En fonction de leurs activités les artisans peuvent être amenés à conduire un véhicule dépassant un poids total autorisé en charge (PTAC) de 3,5 tonnes avec un permis B. Ils s’exposent ainsi à des sanctions définies à l’article L. 221‑2 du code de la route, à savoir un an d’emprisonnement et 15 000 euros d’amende, voire également à des peines complémentaires de saisie du véhicule ou de travaux d’intérêt général.
Le même article du code prévoit cependant d’exonérer de ces sanctions les titulaires d’un permis B conduisant des véhicules agricoles et forestiers ou assimilés.
La présente proposition de loi vise donc à étendre cette dérogation aux conducteurs de véhicules attachés à des entreprises artisanales, afin d’éviter à un artisan transportant du matériel sur un chantier, par exemple, de s’exposer à de lourdes sanctions représentant un risque important pour son activité.
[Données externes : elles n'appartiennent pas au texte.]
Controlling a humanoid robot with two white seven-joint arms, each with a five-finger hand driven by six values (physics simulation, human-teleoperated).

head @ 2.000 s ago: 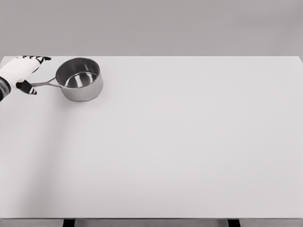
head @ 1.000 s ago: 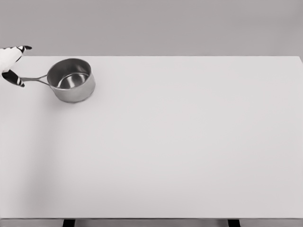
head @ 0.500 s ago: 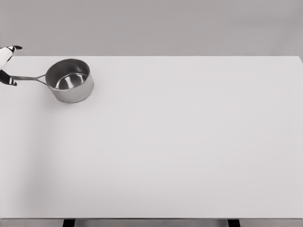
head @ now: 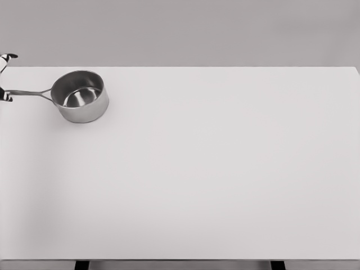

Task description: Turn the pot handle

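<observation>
Your left hand (head: pixel 4 76) is almost wholly cut off by the left edge: only two dark fingertips (head: pixel 9 56) show, one by the table's far left corner and one at the end of the pot handle (head: pixel 28 93), so you cannot tell whether it grips that handle or merely touches it. The handle's outer end is too small to make out there, and the table (head: pixel 225 169) legs are cut off along the near edge

A single head view looks down and forward from the near side over the whole counter (head: pixel 225 169), its far edge meeting a grey wall.
</observation>
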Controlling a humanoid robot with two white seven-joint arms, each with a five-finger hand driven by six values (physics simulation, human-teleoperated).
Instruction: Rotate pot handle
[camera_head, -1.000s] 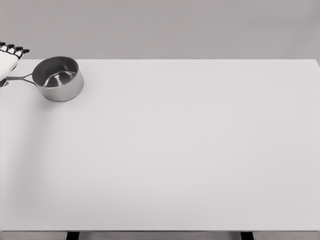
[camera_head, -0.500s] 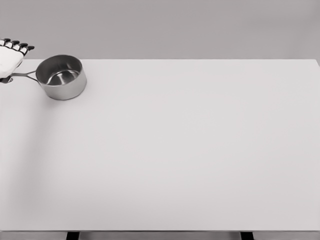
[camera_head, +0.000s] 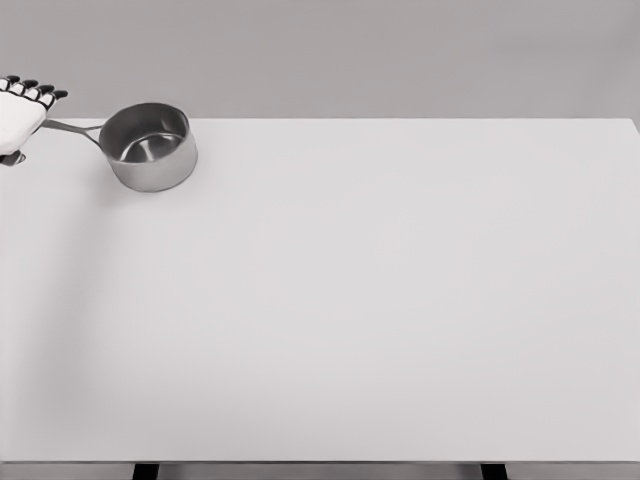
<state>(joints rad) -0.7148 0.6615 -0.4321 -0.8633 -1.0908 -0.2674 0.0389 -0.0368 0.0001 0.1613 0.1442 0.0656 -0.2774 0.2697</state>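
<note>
Steel pot (camera_head: 150, 147) sits at the far left corner of the white table (camera_head: 380, 300), and I see it has slid right since a second ago, its handle (camera_head: 72, 128) now angling up-left toward my left hand (camera_head: 20, 115). The hand's dark fingertips (camera_head: 35, 90) show above the palm; whether they grip the handle's end I cannot tell. I judge the rotation underway, not finished.

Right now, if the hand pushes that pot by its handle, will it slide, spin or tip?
Probably slides and pivots: the pot is smooth metal on a smooth white table. Tipping seems unlikely, since it is squat and looks empty. The thin handle by the left hand looks stiff.
</note>
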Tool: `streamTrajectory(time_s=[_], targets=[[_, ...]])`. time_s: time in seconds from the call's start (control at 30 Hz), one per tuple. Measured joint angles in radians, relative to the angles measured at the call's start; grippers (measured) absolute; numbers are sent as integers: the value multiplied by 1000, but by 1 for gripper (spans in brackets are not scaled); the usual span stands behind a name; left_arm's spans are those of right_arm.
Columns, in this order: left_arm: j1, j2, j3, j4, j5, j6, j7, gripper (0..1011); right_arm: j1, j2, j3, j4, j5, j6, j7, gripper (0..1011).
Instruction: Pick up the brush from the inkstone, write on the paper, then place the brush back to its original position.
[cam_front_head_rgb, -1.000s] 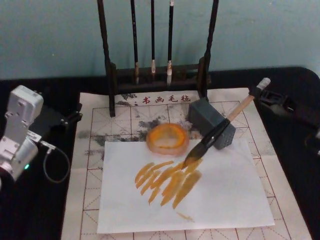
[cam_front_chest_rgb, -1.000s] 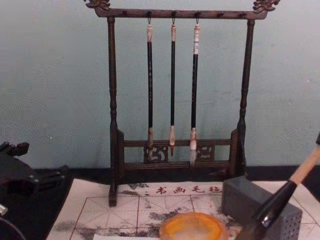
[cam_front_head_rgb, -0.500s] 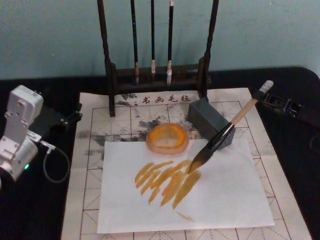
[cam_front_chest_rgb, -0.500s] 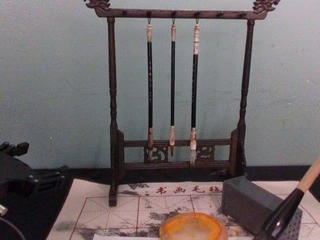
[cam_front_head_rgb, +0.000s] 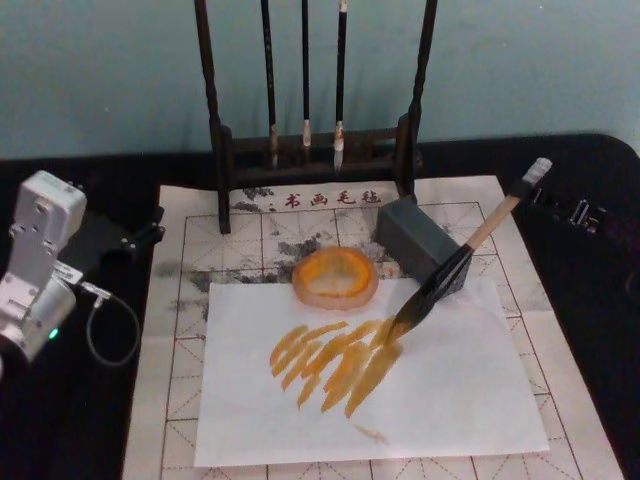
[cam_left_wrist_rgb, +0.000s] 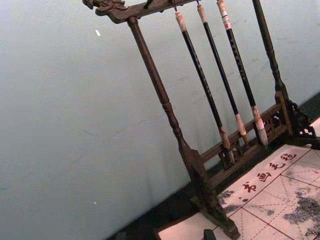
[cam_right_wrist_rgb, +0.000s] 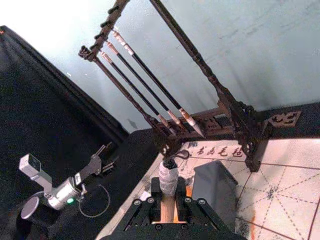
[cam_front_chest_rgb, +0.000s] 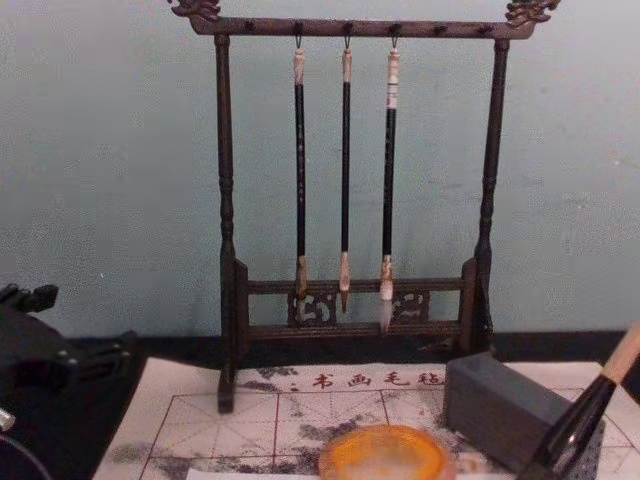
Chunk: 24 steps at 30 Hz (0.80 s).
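over the paper (cam_front_head_rgb: 450, 400), right jaws pinch the brush (cam_front_head_rgb: 466, 250) just below its corded end: likely light, stiff handle, soft wet tip. left arm (cam_front_head_rgb: 40, 250) parked left.

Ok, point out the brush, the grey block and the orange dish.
brush (cam_front_head_rgb: 450, 275): head view, black ferrule.
grey block (cam_front_head_rgb: 413, 234): head view, top face.
orange dish (cam_front_head_rgb: 300, 279): head view, left rim.
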<state>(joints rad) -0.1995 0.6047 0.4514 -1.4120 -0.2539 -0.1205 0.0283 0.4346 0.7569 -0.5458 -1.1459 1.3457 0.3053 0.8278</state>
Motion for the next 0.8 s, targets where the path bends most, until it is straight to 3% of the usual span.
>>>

L’avant‑dernier alinéa du I de l’article L. 221‑2 du code de la route est ainsi modifié :
1° Les mots : « ainsi que » sont supprimés ;
2° Sont ajoutés les mots : « et les véhicules attachés à une entreprise artisanale ».
La perte de recettes pour l’État est compensée à due concurrence par la création d’une taxe additionnelle à l’accise sur les tabacs prévue au chapitre IV du titre Ier du livre III du code des impositions sur les biens et services.